Recorded information -
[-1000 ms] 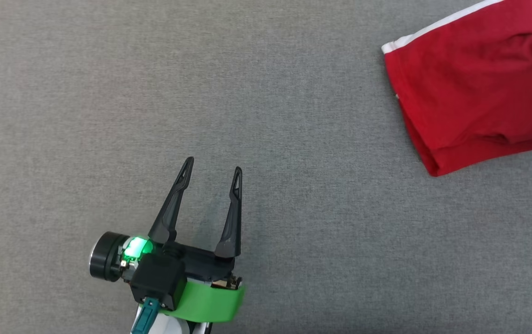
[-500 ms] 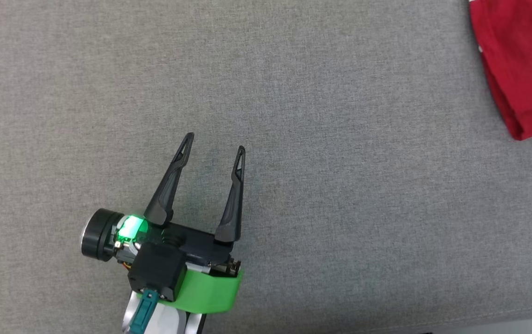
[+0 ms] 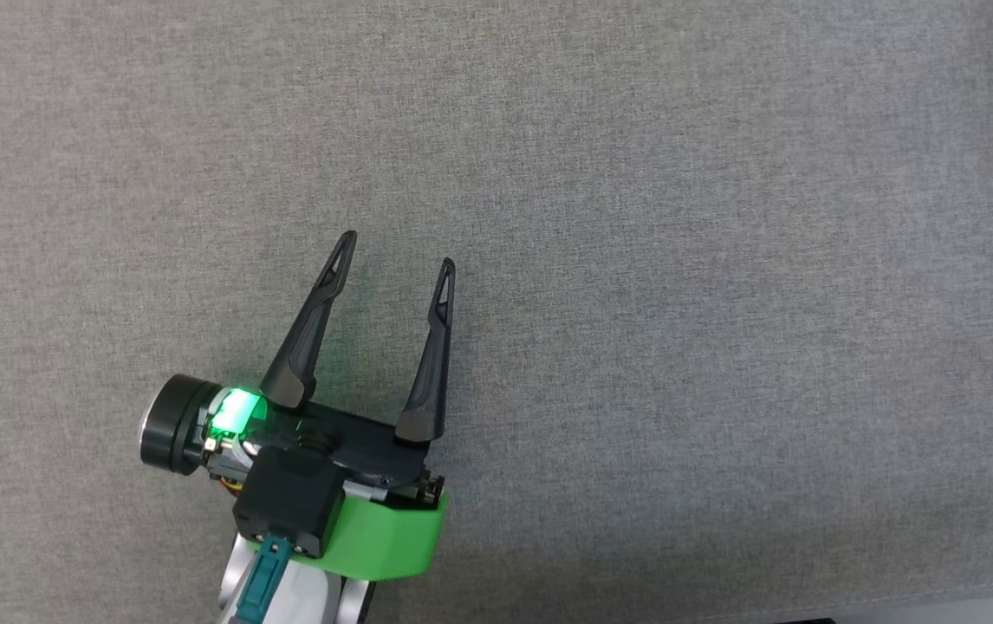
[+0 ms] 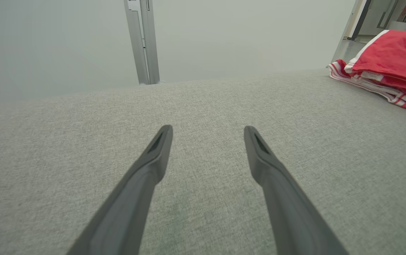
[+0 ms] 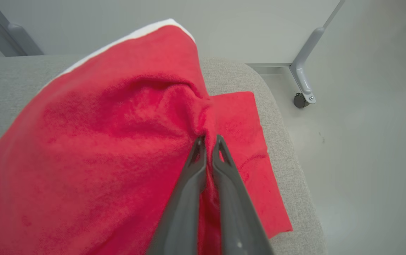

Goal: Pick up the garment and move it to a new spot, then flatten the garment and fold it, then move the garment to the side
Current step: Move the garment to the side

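The garment (image 5: pixel 100 141) is red with a white trim and white stripes. In the right wrist view my right gripper (image 5: pixel 208 140) is shut on a pinched fold of it, and the cloth drapes over the rounded end of the grey cushion (image 5: pixel 231 71). The left wrist view has the garment (image 4: pixel 390 60) as a folded pile at the far right of the cushion. My left gripper (image 3: pixel 397 250) hovers over bare grey fabric at the lower left of the head view, open, with nothing between its fingers. The left gripper (image 4: pixel 206 130) also appears in its own wrist view, wide apart.
The grey cushion (image 3: pixel 635 260) spreads across the head view, its front edge (image 3: pixel 895 598) at the lower right. Beyond it stand a pale wall and a metal post (image 4: pixel 142 39). A castor leg (image 5: pixel 302 95) sits on the floor past the cushion's end.
The head view has shifted, so the red garment has slid out past its upper right corner. My left gripper stays open and sits a little higher in the picture.
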You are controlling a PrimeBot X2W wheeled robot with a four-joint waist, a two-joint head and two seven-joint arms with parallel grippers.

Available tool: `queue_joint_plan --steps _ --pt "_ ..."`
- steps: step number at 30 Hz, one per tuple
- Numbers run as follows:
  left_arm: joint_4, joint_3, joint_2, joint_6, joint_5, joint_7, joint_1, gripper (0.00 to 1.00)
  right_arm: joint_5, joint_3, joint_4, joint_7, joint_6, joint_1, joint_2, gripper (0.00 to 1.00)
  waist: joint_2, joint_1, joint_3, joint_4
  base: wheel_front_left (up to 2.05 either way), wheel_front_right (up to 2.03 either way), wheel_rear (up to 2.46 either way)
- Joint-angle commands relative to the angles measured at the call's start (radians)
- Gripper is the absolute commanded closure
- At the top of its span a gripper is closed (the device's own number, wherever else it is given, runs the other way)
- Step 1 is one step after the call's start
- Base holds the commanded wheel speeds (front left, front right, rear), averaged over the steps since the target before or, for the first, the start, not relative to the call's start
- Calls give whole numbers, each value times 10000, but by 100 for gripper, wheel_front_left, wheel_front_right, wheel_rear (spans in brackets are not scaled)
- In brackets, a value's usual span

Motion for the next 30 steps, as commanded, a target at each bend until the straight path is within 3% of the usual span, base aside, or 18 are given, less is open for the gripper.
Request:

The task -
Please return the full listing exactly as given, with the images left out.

Response box -
[-1000 ms] 
[-500 ms] 
[+0 ms] 
[+0 ms] 
[+0 ms] 

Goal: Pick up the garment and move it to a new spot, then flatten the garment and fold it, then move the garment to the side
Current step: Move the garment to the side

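The garment (image 5: pixel 100 141) is red with a white trim and white stripes. In the right wrist view my right gripper (image 5: pixel 208 140) is shut on a pinched fold of it, and the cloth drapes over the rounded end of the grey cushion (image 5: pixel 231 71). The left wrist view has the garment (image 4: pixel 390 60) as a folded pile at the far right of the cushion. My left gripper (image 3: pixel 397 250) hovers over bare grey fabric at the lower left of the head view, open, with nothing between its fingers. The left gripper (image 4: pixel 206 130) also appears in its own wrist view, wide apart.
The grey cushion (image 3: pixel 635 260) spreads across the head view, its front edge (image 3: pixel 895 598) at the lower right. Beyond it stand a pale wall and a metal post (image 4: pixel 142 39). A castor leg (image 5: pixel 302 95) sits on the floor past the cushion's end.
The head view has shifted, so the red garment has slid out past its upper right corner. My left gripper stays open and sits a little higher in the picture.
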You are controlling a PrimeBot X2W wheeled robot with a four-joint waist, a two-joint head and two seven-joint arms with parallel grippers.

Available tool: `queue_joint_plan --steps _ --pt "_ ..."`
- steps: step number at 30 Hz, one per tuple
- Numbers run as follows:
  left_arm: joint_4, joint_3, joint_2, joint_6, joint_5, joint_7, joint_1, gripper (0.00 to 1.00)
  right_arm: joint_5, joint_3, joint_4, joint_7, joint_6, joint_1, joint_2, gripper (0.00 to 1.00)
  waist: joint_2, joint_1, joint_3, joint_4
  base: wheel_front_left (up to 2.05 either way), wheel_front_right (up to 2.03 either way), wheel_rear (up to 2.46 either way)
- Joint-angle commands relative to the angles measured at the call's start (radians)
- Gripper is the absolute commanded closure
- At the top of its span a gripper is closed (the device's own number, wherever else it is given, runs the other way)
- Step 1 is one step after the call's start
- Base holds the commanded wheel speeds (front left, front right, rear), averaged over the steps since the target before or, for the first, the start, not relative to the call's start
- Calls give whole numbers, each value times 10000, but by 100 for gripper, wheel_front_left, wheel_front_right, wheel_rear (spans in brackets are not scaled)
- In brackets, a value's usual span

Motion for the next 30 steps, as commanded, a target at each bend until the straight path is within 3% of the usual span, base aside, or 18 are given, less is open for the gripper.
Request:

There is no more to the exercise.